Für die automatische Aktivierung des jeweils anderen Status stellt openHAB eine REST-Schnittstelle zur Verfügung, die im Wesentlichen zwei Aufgaben erfüllt: Zum Einen bietet sie lesenden Zugriff auf die deklarierten Items und Sitemaps und zum Anderen können Status-Updates und Kommandos an einzelne Items geschickt werden [7]. Die Einstiegs-URI der REST-API lautet http://&lt;host&gt;:&lt;port&gt;/rest (z.B. http://demo.openhab.org:8080/rest) und führt zu folgender Antwort:

<openhab> <link type="items">http://demo.openhab.org:8080/rest/items</link> <link type="sitemaps">http://demo.openhab.org:8080/rest/sitemaps</link> </openhab>

Lesender Zugriff

Für den lesenden Zugriff auf Items können folgende URIs mit HTTP-GET aufgerufen werden

Damit Nutzer der REST-API möglichst ressourcenschonend über Status Änderungen informiert werden, wurde das Server-Push Verfahren unter Zuhilfenahme des Atmosphere-Frameworks implementiert [8]. Clients können sich für Änderungen folgender Ressourcen registrieren.
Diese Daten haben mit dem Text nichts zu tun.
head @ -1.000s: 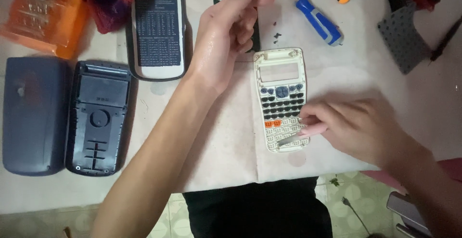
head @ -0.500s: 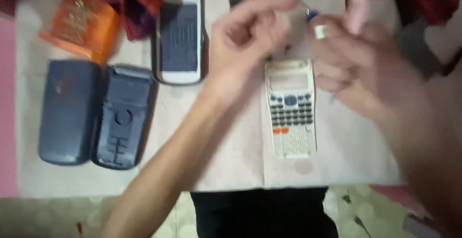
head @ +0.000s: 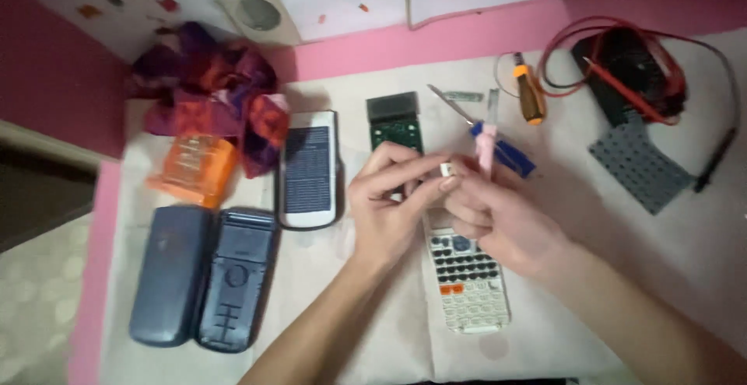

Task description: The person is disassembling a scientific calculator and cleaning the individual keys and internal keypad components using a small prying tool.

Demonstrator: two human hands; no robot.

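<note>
Both hands have come up and met over the white calculator (head: pixel 467 280). Left hand (head: pixel 389 206) and right hand (head: pixel 498 218) pinch one small white bit (head: pixel 447 169) between their fingertips, right between them. Right hand also grips one pink tool (head: pixel 485 150), pointing far. Calculator lies near-to-far below. Two screwdrivers (head: pixel 531 97) lie far right.
</note>
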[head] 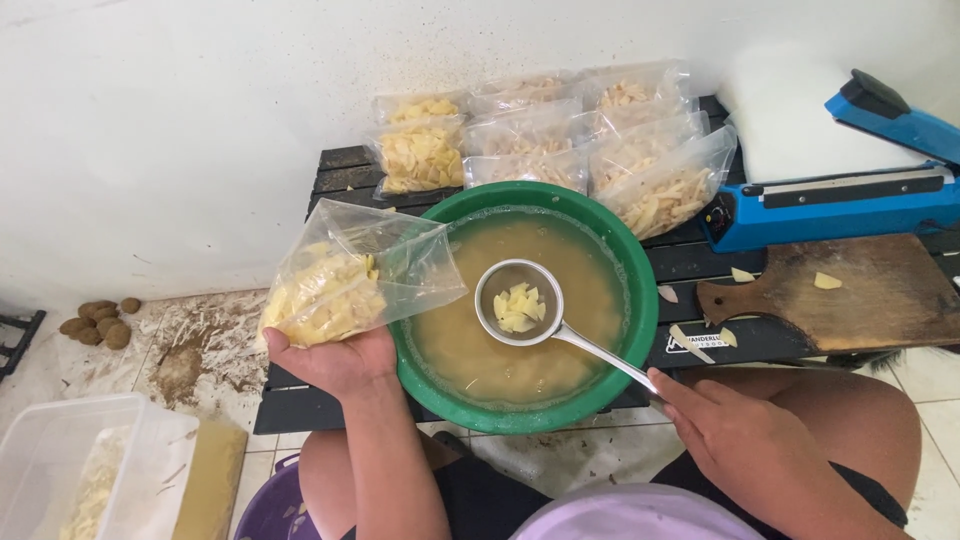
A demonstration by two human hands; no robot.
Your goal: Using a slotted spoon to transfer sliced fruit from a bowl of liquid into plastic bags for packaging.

Wann immer sich der Status eines Items, welches Teil einer subskribierten Ressource ist, ändert, wird die fragliche Ressource in exakt der gleichen Syntax zurückgegeben, als wäre sie durch einen „normalen“ Request angefragt worden. Dieses Verhalten ist insbesondere für Clients sinnvoll, die sich auf die Seiten einer Sitemap subskribieren, weil sie so einen Refresh durchführen können, sobald sich der Status eines Items auf der aktuell angezeigten Seite geändert hat. Ebenfalls relevant ist das Verfahren bei der Integration von openHAB mit anderen z.B. IoT-Services, da diese aktiv über Änderungen informiert werden anstatt selbständig pollen zu müssen. Die Nutzung der Server-Push Technologien ist dabei übrigens denkbar einfach: Clients müssen lediglich in ihren Requests den HTTP-Header X-Atmosphere-Transport setzen.

Schreibender Zugriff

openHAB unterscheidet zwischen der Aktualisierung eines Status und dem Verarbeiten eines Kommandos [9]. Aus diesem Grund gibt es auch unterschiedliche Wege, um ein Update bzw. ein Kommando auszuführen.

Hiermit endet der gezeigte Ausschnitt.